В министерстве двора. Воспоминания - стр. 21
Через неделю посетителей стало меньше: начался отлив из корпусного города по домам. При расставании с отцом или матерью новичку допускалось похныкать, но на этом он и должен был закончить. Кадет и рюмза – понятия несовместимые.
Мой отец не мог долго оставаться в N и дней через десять после «определения» уехал. Накануне отъезда мы долго беседовали, строили планы на будущее, мечтали о том, что отец получит командировку «в Россию», приедет к нам и, быть может, привезет и матушку… На другой день отец помолился с нами, перекрестил нас, крепко, крепко расцеловал и грустный, с поникшей головой, уехал из N, уехал навеки. Больше мы не видели отца. Он вскоре заболел, а через четыре года его не стало…
Длинные, терявшиеся где-то далеко коридоры, громадные рекреационные залы и дортуары наводили на меня сначала положительный ужас. Но к этому я скоро присмотрелся, ознакомился со всеми уголками этого строения, сжился с ним и полюбил его.
Шумная, сотенная масса стриженых кадетских голов по первому впечатлению меня ошеломила, рябило в глазах, но уже на другой, на третий день среди общей пестреющей галереи лиц стал выясняться более и более то тот, то другой кадетик. Знакомство завязывалось необыкновенно живо, переходило в дружбу, перемежалось драками и миром.
– Новичок, как ваша фамилия?
– N. N.
– Давай говорить на ты.
– Давай.
– Хочешь дружиться?
– Хочу…
Все шло по доброму обыкновению. Приятельские отношения, завязанные в эту пору, остаются на всю жизнь, и корпусное «ты» не может уже измениться никогда на холодное «вы».
Проведя нисколько дней в корпусе, я стал с замечательным почтением относиться к воспитанникам старшей, первой роты. В то время как вполне взрослые люди оставались в моих глазах обыкновенными смертными, старшие кадеты казались и мне, и моим товарищам какими-то гигантами, циклопами, за спиной которых таились целые легендарные похождения.
– Боровской Чеснока (дневального солдата) исколотил. Тот не позволял ему в ламповое масло хлеб обмокнуть, а Боровской ка-а-ак даст ему…
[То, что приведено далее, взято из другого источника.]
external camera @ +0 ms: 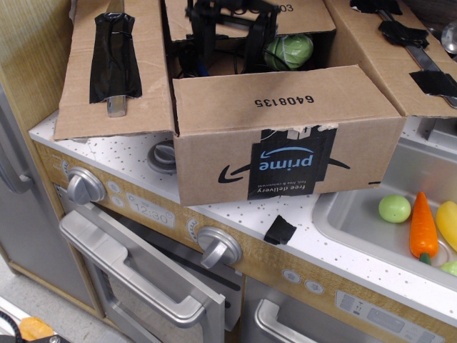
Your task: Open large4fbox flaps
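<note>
White speckled counter [235, 221] of a toy kitchen carries the box [285, 153], which sits toward the counter's back left, its front wall set back a little from the front edge, with the sink [357, 214] at the right. Oven knobs [218, 246] and a door handle [136, 275] run below the front edge.

Three flaps are already turned out: the left flap [114, 68] leans over the left end of the counter, the right flap [389, 50] spreads toward the right, and the far flap [300, 21] tips toward the back. The near flap [285, 100], printed 6408135, lies roughly level across the front of the opening, so by my judgement it is the one left.

The gripper [232, 36] hangs over the opening near the far flap, its two dark fingers [260, 39] standing apart with nothing between them. A green ball [289, 50] lies inside, just beside it.

Risks from here: the box looks light and unanchored, so pulling on the near flap could drag or tip it toward the front edge. Fingers reaching down could also snag the dark cables inside or knock the ball. The loose black tape scrap [280, 230] near the front edge may stick to anything sliding over it.
</note>
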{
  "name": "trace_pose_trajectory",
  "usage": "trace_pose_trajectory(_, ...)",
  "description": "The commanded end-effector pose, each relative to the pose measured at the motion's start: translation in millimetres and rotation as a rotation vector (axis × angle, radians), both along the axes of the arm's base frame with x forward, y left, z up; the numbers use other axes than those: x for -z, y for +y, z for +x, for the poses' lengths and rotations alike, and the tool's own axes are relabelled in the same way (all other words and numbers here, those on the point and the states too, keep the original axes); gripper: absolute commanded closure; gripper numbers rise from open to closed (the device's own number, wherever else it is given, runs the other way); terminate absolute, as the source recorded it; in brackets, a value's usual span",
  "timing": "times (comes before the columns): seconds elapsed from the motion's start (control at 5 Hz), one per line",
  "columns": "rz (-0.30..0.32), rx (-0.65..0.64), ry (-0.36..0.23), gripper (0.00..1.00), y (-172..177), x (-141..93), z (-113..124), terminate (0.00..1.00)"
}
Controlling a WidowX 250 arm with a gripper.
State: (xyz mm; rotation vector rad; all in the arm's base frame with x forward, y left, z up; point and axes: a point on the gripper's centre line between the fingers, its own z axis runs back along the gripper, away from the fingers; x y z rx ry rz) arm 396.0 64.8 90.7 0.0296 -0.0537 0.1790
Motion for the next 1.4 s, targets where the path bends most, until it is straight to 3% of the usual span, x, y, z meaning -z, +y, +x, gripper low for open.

– Ну-у? дай честное слово!
– Чес-с-со слово.
И за обедом, когда все роты собираются в столовый зал, мы, неранжированные, с удивлением глазеем на Боровского, этого героя, победившего мозглявого, в сущности, гарнизонного солдата. А Боровской, зная, что им любуется корпус, идет к столу истым кадетом: ноги у него колесом, размах руки особенно-характерный, такой, который бы доказывал, что он «мускулиста»[94]; куртка намеренно испачкана, локти прорваны. Входя в столовую, он и другие «закалы» производят какой-то особый шум, не то мычание, не то гоготанье и шарканье ногами по полу. Что это обозначает, неизвестно; но не могут же они просто и тихо войти.
– Молодчина Боровской, – заключаем мы.
– А Кленович сильнее его! Вчера я встретил его в церковном коридоре, он как посмотрит на меня, так я «такой дралки задал».
Начинается спор, кто кого сильнее.
– Иванов и Василенко – без пирога! – объявляет ефрейтор, сидящий за старшего, и действительно мальчики остаются без сладкого, которое судья и помещает к себе на тарелку или отсылает в первую роту, быть может, тому же Боровскому или Кленовичу.
Басы пользовались также равным с «закалами» почтением, тем более что обыкновенно им приписывали и исполинскую силу. «Октавист», т. е. второй бас, – это было существо недосягаемое. «Как пустит октаву, так все и задрожат; честное слово, архиерейские певчие приходили слушать…»– вспоминал кто-нибудь о вышедшем уже из корпуса певчем, и все внимали, и все охотно верили.